Climate Summary for April 2018

Two large storms bring destruction to parts of New Zealand

Two large storms bring destruction to parts of New Zealand


Overall, April 2018 was characterised by lower pressure than normal over and to the southeast of New Zealand. Unlike the first three months of the year where La Niña conditions promoted more winds from a northeasterly direction, April’s pressure pattern resulted in more southwesterly winds than normal for much of the country. Several low pressure systems and cold fronts passed over New Zealand during April, bringing adverse weather to many locations. Storms occurring on the 10th-11th and 28th-29th days of the month were particularly damaging with the former bringing destructive winds and several tornados to some locations, while the latter brought heavy rain to parts of the country, resulting in flooding and the declaration of a state of emergency in Rotorua. Refer to the highlights and extreme events section for further details.

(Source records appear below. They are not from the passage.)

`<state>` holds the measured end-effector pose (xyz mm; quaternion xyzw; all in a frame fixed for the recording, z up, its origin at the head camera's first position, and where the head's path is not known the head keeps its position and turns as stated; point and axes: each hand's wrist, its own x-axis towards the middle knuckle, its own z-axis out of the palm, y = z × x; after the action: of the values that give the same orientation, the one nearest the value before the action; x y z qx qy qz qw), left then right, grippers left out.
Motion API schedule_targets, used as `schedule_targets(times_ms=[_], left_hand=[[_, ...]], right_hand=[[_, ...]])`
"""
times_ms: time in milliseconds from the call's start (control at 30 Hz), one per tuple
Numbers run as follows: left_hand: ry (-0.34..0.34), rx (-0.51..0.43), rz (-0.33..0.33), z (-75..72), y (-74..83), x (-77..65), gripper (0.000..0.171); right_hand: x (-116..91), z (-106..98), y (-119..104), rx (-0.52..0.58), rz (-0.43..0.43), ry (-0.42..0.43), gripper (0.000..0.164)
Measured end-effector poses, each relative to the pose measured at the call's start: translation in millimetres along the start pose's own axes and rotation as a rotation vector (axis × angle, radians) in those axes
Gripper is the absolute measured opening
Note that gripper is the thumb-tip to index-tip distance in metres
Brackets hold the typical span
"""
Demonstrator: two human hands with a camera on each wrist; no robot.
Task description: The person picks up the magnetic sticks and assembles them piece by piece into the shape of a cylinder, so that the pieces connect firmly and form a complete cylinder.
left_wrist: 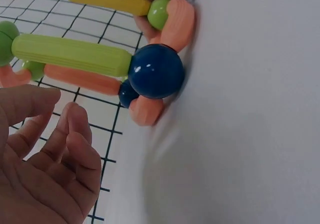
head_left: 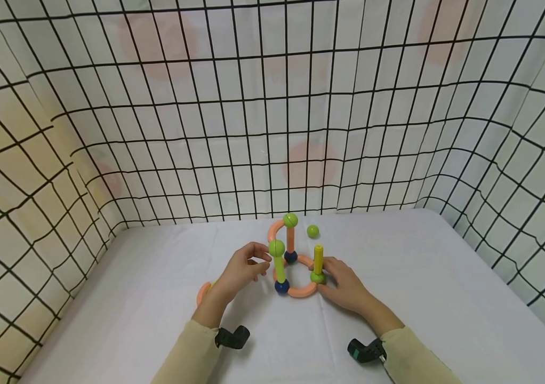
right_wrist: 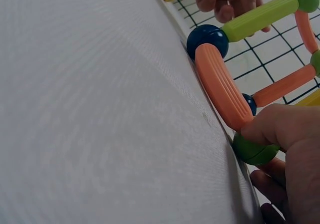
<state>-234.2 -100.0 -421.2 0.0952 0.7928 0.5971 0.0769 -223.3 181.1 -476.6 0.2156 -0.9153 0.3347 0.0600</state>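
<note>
A ball-and-rod toy stands on the table, its base a ring of curved orange rods point(head_left: 302, 292). At the ring's right, my right hand point(head_left: 344, 285) pinches a green ball point(right_wrist: 256, 151) under an upright yellow rod point(head_left: 318, 260). My left hand point(head_left: 248, 265) has its fingers loosely bent and holds nothing; it hovers left of an upright lime rod point(left_wrist: 72, 53) topped by a green ball point(head_left: 276, 248). That rod rises from a dark blue ball point(left_wrist: 156, 71). Behind it, an orange rod point(head_left: 290, 240) stands on another blue ball point(head_left: 290, 256), and a curved orange rod joins the tops.
A loose green ball point(head_left: 313, 231) lies behind the toy. Near the left forearm, partly hidden by it, lies a curved orange rod point(head_left: 202, 292) with a yellow piece. Black netting point(head_left: 234, 133) over white sheeting encloses the back and both sides of the white-covered table point(head_left: 397, 256).
</note>
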Motion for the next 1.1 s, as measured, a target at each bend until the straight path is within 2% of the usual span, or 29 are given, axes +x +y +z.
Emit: schedule_targets(times_ms=[233, 500, 700, 867, 1100], left_hand=[[-0.072, 0.071, -0.003, 1.2, -2.6, -7.7, 0.036], [-0.141, 0.155, -0.005, 1.4, -13.9, -9.6, 0.041], [-0.137, 0.253, 0.013, 6.1, -20.6, -8.2, 0.038], [-0.100, 0.326, 0.055, 11.3, -23.5, -7.2, 0.033], [-0.046, 0.357, 0.054, 16.8, -21.7, -6.8, 0.028]], right_hand=[[0.8, 1.8, 2.3, -0.012, -0.029, 0.001, 0.041], [1.7, 2.3, 1.2, -0.030, -0.050, 0.012, 0.040], [0.6, 2.7, 0.0, -0.061, -0.070, 0.023, 0.040], [0.8, 3.1, -1.3, -0.075, -0.062, 0.032, 0.041], [1.0, 3.2, -4.3, -0.105, -0.046, 0.053, 0.043]])
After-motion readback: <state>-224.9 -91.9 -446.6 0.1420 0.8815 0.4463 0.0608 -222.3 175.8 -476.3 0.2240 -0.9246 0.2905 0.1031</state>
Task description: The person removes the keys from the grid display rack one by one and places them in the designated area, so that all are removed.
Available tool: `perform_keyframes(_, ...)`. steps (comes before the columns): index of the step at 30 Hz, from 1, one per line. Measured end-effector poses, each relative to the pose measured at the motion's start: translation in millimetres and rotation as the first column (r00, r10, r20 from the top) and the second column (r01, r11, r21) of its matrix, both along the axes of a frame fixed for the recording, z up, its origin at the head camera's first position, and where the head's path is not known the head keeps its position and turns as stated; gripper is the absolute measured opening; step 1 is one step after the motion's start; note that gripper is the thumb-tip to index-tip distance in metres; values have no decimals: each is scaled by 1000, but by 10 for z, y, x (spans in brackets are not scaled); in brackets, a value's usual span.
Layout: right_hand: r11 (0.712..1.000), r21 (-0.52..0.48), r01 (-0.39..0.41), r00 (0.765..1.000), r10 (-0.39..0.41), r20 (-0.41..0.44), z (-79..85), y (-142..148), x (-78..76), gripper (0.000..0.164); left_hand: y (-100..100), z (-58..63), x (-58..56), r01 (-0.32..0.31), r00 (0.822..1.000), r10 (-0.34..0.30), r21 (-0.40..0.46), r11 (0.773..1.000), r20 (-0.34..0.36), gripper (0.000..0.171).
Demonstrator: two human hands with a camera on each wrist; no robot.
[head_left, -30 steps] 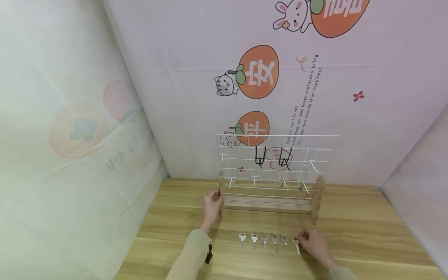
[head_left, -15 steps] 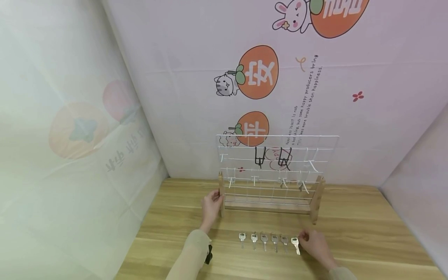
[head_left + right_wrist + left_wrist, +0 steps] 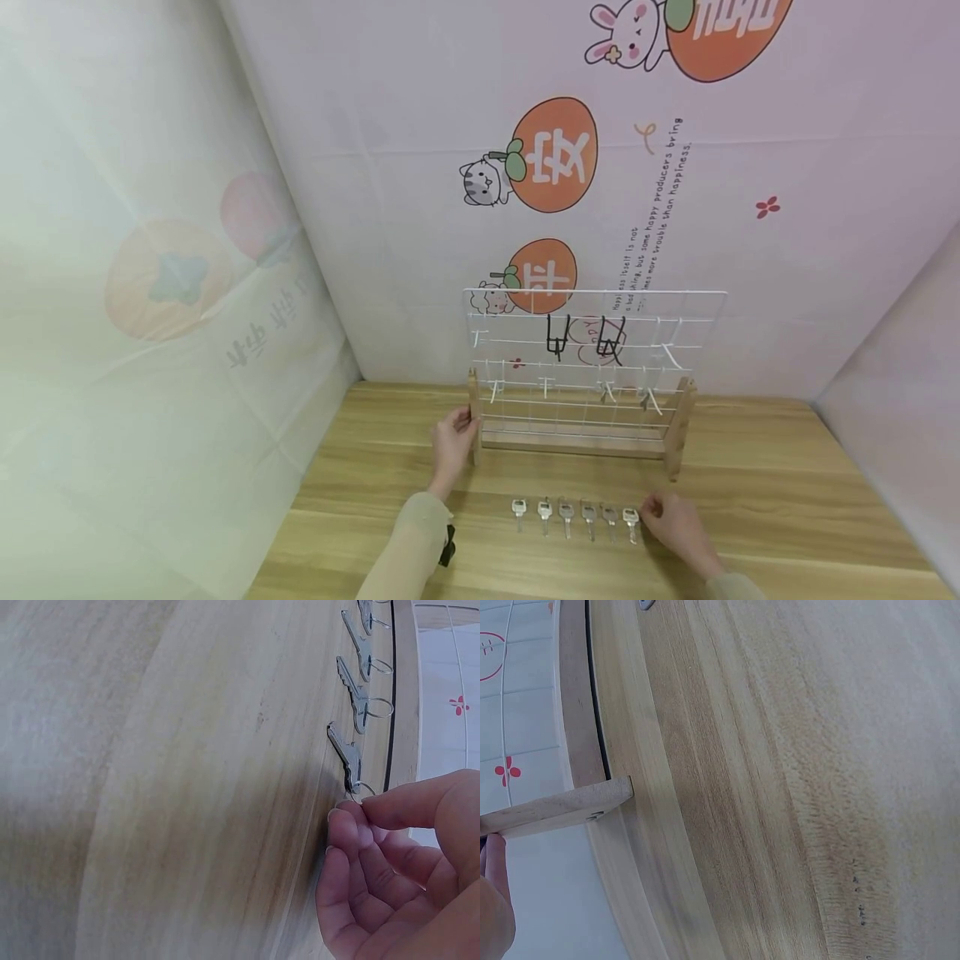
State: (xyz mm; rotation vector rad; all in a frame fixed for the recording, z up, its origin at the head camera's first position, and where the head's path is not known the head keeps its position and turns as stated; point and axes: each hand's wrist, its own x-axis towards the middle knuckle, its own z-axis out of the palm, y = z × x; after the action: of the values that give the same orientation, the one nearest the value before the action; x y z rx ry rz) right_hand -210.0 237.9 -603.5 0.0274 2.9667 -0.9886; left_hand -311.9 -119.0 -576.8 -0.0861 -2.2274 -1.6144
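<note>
At the right end of a row of keys, my right hand (image 3: 675,523) pinches the thin ring of the last key (image 3: 346,759) between thumb and index finger. That key (image 3: 631,523) lies on the tabletop with its blade toward me. The other keys (image 3: 566,517) lie side by side to its left, some with rings showing. My left hand (image 3: 453,442) grips the left wooden upright (image 3: 474,417) of a white wire grid rack (image 3: 573,429). Only part of the left hand (image 3: 493,900) shows in the left wrist view, against the upright's edge.
White hooks (image 3: 546,385) and two black hooks (image 3: 557,337) hang on the grid. Small grey pieces, perhaps keys, hang at two white hooks on the right. A printed cloth (image 3: 390,250) stands behind the wooden table (image 3: 787,500), with pale sheets at both sides.
The rightmost key has swung slightly, its blade tip shifting left so it lies straighter in line with the others. Both hands and the rack stay in place.
</note>
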Motion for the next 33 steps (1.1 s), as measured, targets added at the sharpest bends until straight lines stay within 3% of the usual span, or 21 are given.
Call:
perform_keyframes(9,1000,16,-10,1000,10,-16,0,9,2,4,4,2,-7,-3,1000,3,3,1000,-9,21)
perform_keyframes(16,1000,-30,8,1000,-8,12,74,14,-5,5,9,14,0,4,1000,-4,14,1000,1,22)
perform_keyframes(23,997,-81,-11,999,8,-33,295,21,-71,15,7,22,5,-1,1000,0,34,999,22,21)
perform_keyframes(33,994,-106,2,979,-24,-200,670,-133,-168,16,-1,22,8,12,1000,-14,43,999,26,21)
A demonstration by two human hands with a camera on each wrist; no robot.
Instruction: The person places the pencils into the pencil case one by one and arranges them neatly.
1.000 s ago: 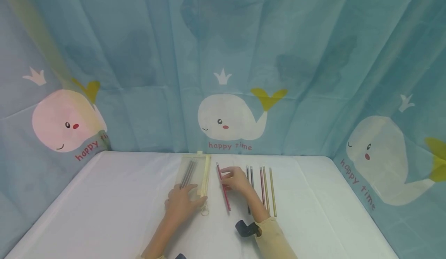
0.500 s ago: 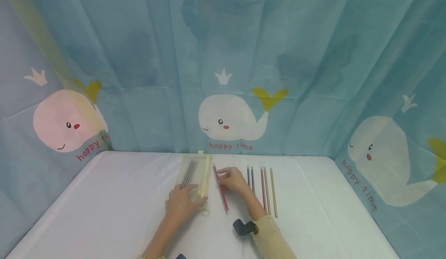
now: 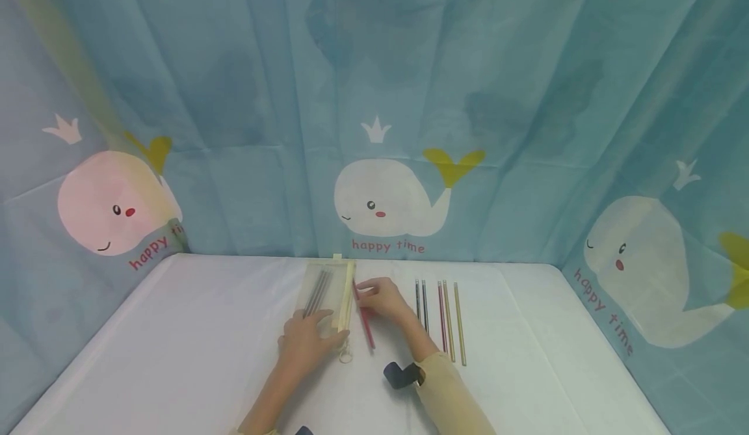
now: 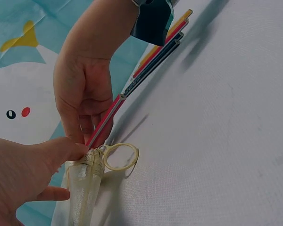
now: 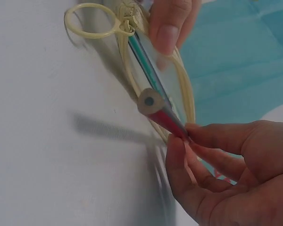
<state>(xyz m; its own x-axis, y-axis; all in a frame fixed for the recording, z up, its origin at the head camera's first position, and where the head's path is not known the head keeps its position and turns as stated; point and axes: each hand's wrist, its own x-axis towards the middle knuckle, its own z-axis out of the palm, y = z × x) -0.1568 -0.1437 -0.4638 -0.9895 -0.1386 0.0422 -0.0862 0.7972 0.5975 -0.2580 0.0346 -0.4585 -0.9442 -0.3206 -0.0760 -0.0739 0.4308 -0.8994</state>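
Note:
A pale mesh zip pencil pouch (image 3: 341, 279) lies at the middle of the table with several pencils (image 3: 318, 289) inside. My left hand (image 3: 310, 337) grips its near part, thumb at the zipped edge. In the right wrist view the zip gapes, showing a green-striped pencil (image 5: 148, 66) within; a cream ring (image 5: 92, 21) hangs from the zip pull. Between thumb and fingertips, my right hand (image 3: 383, 300) pinches a red pencil (image 5: 167, 120). That pencil slants along the pouch's open side, and its unsharpened near end shows a round core.
Right of my right hand lie two dark pencils (image 3: 425, 298), another red pencil (image 3: 441, 318) and two gold pencils (image 3: 459, 324), roughly side by side. Behind the white table (image 3: 526, 357) hangs a blue curtain (image 3: 263, 194) with whale prints.
My right hand has moved left with the red pencil, from a gap beside the pouch right up to its zipped edge. The left hand stays in place on the pouch.

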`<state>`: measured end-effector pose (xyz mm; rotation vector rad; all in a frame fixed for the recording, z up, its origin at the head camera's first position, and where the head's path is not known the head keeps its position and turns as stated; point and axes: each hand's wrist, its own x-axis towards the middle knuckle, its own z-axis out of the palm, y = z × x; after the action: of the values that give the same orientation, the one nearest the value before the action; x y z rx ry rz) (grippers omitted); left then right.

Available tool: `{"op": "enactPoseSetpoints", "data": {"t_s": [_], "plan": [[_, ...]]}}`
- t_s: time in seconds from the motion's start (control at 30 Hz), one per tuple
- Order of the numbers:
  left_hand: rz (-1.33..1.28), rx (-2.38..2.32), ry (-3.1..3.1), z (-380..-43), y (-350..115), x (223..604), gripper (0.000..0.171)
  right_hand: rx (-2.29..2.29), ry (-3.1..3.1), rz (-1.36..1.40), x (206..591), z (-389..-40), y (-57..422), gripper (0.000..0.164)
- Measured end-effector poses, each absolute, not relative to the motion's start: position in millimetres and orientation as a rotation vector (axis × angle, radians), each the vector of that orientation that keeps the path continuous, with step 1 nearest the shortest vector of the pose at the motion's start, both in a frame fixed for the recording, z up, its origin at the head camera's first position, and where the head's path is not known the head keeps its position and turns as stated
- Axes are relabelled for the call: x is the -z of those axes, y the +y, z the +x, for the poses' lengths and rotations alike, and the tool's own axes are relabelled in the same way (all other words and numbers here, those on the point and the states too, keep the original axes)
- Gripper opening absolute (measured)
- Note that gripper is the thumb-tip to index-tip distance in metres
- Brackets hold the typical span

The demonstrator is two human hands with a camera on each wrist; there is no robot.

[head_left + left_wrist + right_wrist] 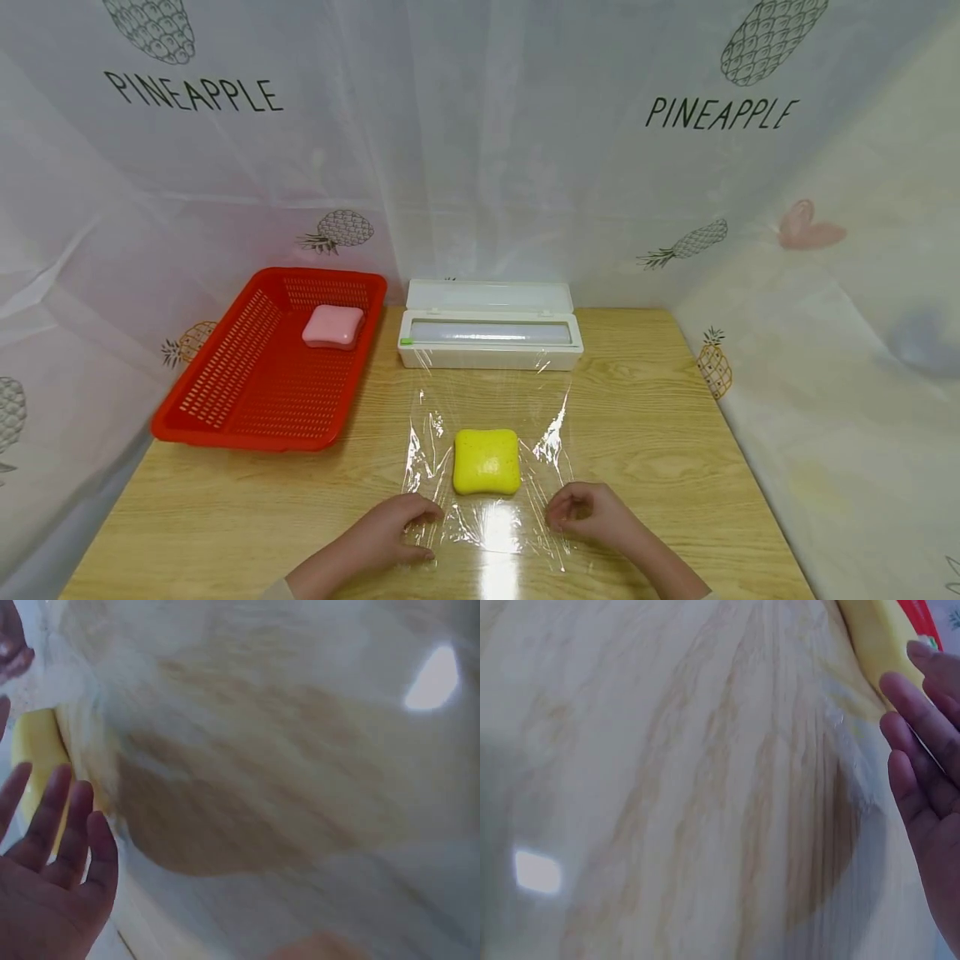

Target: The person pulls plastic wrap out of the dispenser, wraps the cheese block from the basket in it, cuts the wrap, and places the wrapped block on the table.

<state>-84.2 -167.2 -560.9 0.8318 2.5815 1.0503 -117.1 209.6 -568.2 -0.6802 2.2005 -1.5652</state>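
Observation:
A sheet of clear cling film [551,442] runs from a white film dispenser [491,358] toward the front of the wooden table. A yellow sponge [486,462], square with inward-curving sides, sits within the sheet's area; whether film covers its top I cannot tell. By the sheet's front left corner is my left hand [393,529], its fingers loosely bent and apart from the thumb. My right hand [588,512] is at the opposite edge, thumb and forefinger bent toward each other. In the right wrist view its fingers [922,750] look relaxed, with nothing visibly gripped.
Left of the dispenser stands a red plastic basket [345,400] with a pink sponge [333,325] in it. The dispenser's lid [487,295] is raised, and a film roll [491,332] shows inside. A pineapple-print cloth [480,167] hangs behind and beside the table [660,450].

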Motion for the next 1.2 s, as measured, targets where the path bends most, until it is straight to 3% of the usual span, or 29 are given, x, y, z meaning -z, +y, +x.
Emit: {"op": "enactPoseSetpoints", "data": {"t_s": [0.27,0.43,0.83,1.2], "plan": [[0.994,-0.804,2.8,-73,-183,570,0.047,1.369,2.547,-1.117,580,-112,233,0.024],[0.997,-0.762,2.835,-69,-194,577,0.051,1.314,2.578,-1.222,585,-107,242,0.021],[1.006,-0.894,2.79,-67,-209,589,0.033,1.16,2.612,-1.238,589,-94,255,0.027],[1.024,-0.98,2.759,-68,-210,589,0.017,1.232,2.571,-1.103,590,-88,255,0.018]]}}
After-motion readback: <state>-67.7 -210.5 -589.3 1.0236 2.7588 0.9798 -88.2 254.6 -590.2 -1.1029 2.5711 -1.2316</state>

Despite the extreme weather events and southwesterly winds, stretches of calm weather were also observed for much of the country, notably the first week of the month as well as the 19th – 25th days of the month. This resulted near average (-0.50 to +0.50°C) April temperatures overall for large parts of of both Islands and even above average (+0.51 to +1.20°C of average) for many parts of the North Island. Parts of the central and southwestern South Island however, experienced below average (-0.50°C to ‑1.20°C of average) temperatures for April as a whole.

The nationwide average temperature in April 2018 was 13.3°C (0.1°C above the 1981-2010 April average from NIWA’s seven station temperature series which begins in 1909).

Further Highlights

  • The highest temperature was 28.5°C, observed at Napier on 4 April.
  • The lowest temperature was -4.9°C, observed at Ranfurly on 14 April.
  • The highest 1-day rainfall was 133 mm, recorded at Te Puke on 15 April.
  • The highest wind gust was 161 km/h, observed at Akitio on 20 April.
  • Of the six main centres in April 2018, Dunedin and Auckland were the wettest, Hamilton was the driest, Auckland was the warmest, Christchurch and Dunedin were the coolest, Tauranga was the sunniest, and Dunedin was least sunny.
  • Of the available automatic sunshine observation sites, the sunniest four regions in 2018 so far (1 January – 30 April) are Wider Nelson (898 hours), Marlborough (896 hours), Hawke’s Bay (887 hours) and Canterbury (873 hours).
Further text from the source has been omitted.